A simple framework for building shell interfaces

The purpose of cmdfun is to significantly reduce the overhead involved in wrapping shell programs in R. The tools are intended to be intuitive and lightweight enough to use for data scientists trying to get things done quickly, but robust and full-fledged enough for developers to extend them to more advanced use cases.

Briefly, cmdfun captures R function arguments (args) as a base R list and converts them to a vector of commandline flags.

Grabbing function arguments as lists

The cmdfun framework provides three mechanisms for capturing function arguments:

cmd_args_dots() captures all arguments passed to ...
cmd_args_named() captures all keyword arguments defined by the user
cmd_args_all() captures both named + dot arguments

cmd_list_interp converts the captured argument list to a parsed list of flag/value pairs (details below). This output can be useful for additional handling of special flag assignments from within R.

cmd_list_to_flags converts a list to a vector of commandline-style flags using the list names as flag names and the list values as the flag values (empty values return only the flag). This output can be directly fed to system2 or processx.

Together, they can be used to build user-friendly R interfaces to shell programs without having to manually implement all commandline flags in R functions.

library(magrittr)
library(cmdfun)

The cmd_args family of functions operate within a function environment to capture the arguments.

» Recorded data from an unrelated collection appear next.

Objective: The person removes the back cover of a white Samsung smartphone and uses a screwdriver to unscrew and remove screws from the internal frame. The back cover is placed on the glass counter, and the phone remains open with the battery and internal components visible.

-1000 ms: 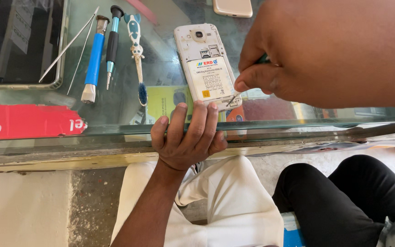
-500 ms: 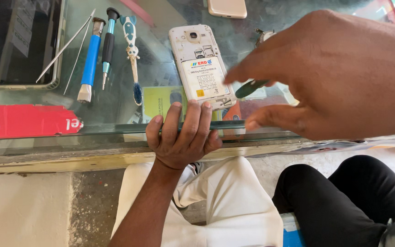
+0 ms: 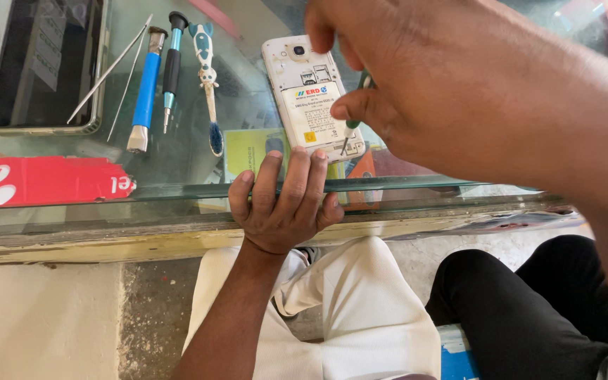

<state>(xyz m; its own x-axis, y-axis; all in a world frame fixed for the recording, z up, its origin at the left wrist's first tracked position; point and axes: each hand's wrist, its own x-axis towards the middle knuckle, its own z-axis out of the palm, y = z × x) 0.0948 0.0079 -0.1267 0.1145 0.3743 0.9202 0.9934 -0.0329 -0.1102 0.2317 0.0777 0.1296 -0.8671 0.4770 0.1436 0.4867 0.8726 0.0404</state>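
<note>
A white phone (image 3: 307,98) with its back cover off lies face down on the glass counter (image 3: 177,169), battery label showing. My left hand (image 3: 279,204) reaches up over the counter's front edge, fingers resting on the phone's near end and holding it. My right hand (image 3: 445,91) comes in from the right, above the phone, and pinches a small green-handled screwdriver (image 3: 352,127). The screwdriver's tip points down at the phone's lower right corner.
Left of the phone lie thin metal tweezers (image 3: 107,74), a blue-handled brush (image 3: 143,91), a black and teal screwdriver (image 3: 172,63) and a white and blue tool (image 3: 207,77). A dark tablet (image 3: 40,63) sits far left, a red sticker (image 3: 43,181) near the edge. White trousers (image 3: 360,317) and black trousers (image 3: 529,309) show below.
My right hand lifted with its fingers spread, then came back over the phone pinching the screwdriver, tip now at the lower right corner. My left hand has stayed on the phone's near end.
</note>
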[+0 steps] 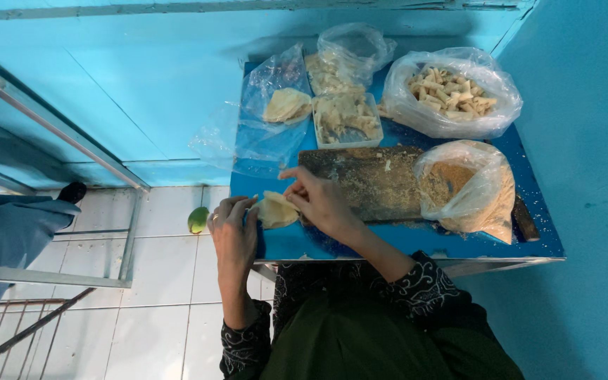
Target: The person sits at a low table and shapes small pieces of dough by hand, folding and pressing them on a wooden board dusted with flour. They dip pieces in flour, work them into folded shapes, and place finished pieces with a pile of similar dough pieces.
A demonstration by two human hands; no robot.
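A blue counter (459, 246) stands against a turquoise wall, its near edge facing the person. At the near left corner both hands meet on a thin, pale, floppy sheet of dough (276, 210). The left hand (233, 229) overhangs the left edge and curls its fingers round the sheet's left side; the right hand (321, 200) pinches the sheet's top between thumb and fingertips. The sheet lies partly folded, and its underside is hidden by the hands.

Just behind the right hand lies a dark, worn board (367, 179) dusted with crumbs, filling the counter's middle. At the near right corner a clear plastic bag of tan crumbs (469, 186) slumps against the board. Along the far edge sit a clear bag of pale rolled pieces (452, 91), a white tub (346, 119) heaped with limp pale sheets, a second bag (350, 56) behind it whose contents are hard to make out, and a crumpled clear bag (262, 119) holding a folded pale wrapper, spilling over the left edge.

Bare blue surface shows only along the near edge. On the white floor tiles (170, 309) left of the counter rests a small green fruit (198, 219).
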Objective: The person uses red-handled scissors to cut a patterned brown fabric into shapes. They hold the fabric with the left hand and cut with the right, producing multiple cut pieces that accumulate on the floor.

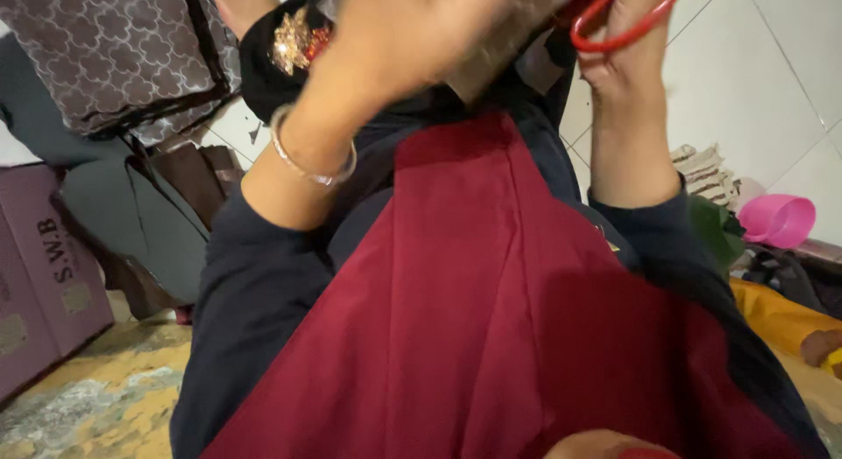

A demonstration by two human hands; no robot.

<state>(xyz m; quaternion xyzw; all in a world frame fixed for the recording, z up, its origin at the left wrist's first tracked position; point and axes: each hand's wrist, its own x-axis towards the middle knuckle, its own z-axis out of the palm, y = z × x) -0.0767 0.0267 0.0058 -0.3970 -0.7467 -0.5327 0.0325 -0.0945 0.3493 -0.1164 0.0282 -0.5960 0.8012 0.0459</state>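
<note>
2 hands (395, 38), 1 bangle (307, 165), 1 red scissors (614, 29), 1 pink bowl (776, 220), 1 box (44, 275)

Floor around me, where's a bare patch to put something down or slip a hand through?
Bare patches: the yellow patterned floor at lower left, between the purple box and your dark sleeve; and the white tiles at upper right. Crowded: the right side by the pink tub and yellow cloth, and the upper left by the patterned cushions.

A brown cloth (500, 38) is held by the left hand (395, 38) at top centre; red-handled scissors (623, 25) are gripped by the right hand (627, 64).
</note>
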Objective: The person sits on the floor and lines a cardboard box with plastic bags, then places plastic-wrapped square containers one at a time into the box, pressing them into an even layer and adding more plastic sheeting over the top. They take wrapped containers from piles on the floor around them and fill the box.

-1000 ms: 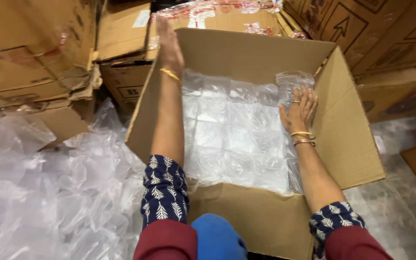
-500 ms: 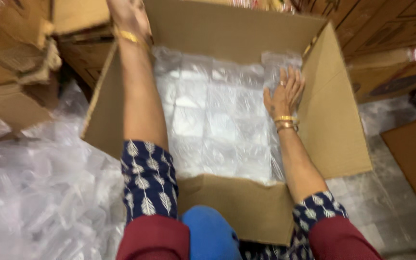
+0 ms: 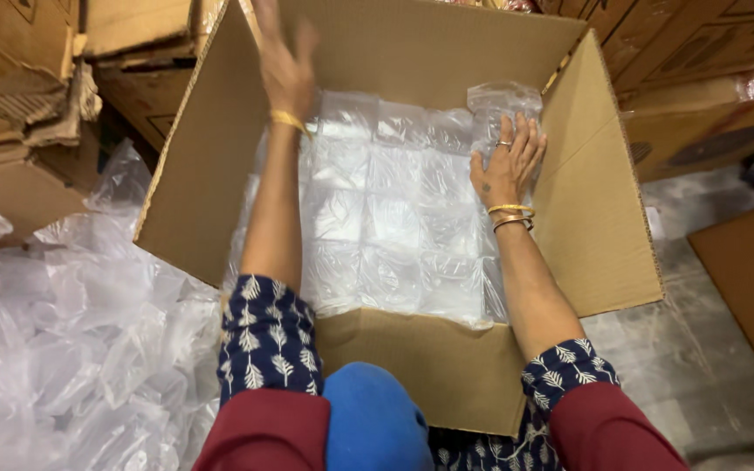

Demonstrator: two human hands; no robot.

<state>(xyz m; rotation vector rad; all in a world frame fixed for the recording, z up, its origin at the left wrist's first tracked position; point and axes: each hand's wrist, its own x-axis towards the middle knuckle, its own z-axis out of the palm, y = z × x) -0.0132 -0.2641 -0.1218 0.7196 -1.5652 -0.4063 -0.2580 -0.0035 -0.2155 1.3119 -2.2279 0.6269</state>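
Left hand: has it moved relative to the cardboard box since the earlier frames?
Yes. The left hand, earlier up at the far wall of the cardboard box, has come back toward the clear packets, blurred in motion.

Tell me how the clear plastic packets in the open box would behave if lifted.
The clear packets look thin and crinkled, so probably floppy and light. Their glossy film may be slippery. The right hand rests flat on them.

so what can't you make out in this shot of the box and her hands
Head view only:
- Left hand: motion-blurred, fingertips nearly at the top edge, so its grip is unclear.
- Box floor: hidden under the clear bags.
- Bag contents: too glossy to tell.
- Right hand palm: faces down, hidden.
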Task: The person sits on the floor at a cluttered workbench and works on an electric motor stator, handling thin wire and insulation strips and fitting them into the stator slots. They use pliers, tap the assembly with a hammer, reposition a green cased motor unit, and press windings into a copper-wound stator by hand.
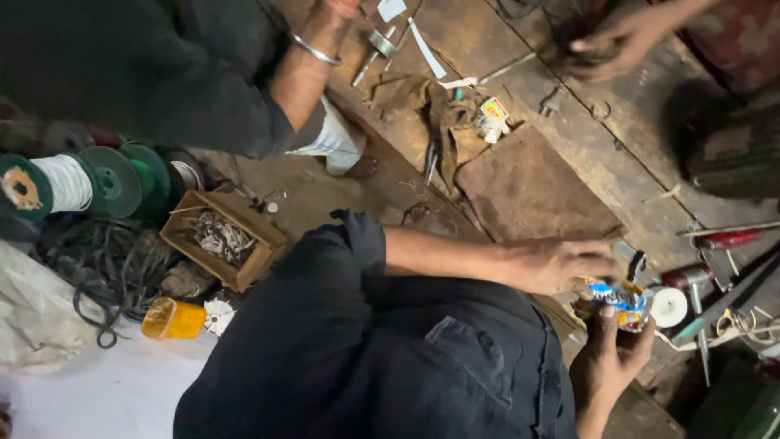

Therefore, to examine their behavior, they must be wrapped in functions.

Here I’ll compare the differences between the three cmd_args functions.

get_all <- function(arg1, arg2, ...){
  cmd_args_all()
}

get_named <- function(arg1, arg2, ...){
  cmd_args_named()
}

get_dots <- function(arg1, arg2, ...){
  cmd_args_dots()
}

# cmd_args_all() gets all keword arguments and arguments passed to "..."
(argsListAll <- get_all("input", NA, bool = TRUE, vals = c(1,2,3)))
#> $arg1
#> [1] "input"
#> 
#> $arg2
#> [1] NA
#> 
#> $bool
#> [1] TRUE
#> 
#> $vals
#> [1] 1 2 3

# cmd_args_named() gets all keword arguments, excluding arguments passed to "..."
(argsListNamed <- get_named("input", NA, bool = TRUE, vals = c(1,2,3)))
#> $arg1
#> [1] "input"
#> 
#> $arg2
#> [1] NA

# cmd_args_dots() gets all arguments passed to "...", excluding keyword arguments
(argsListDots <- get_dots("input", NA, bool = TRUE, vals = c(1,2,3)))
#> $bool
#> [1] TRUE
#> 
#> $vals
#> [1] 1 2 3

The captured argument lists contain the argument names as list names, and the argument values as list values.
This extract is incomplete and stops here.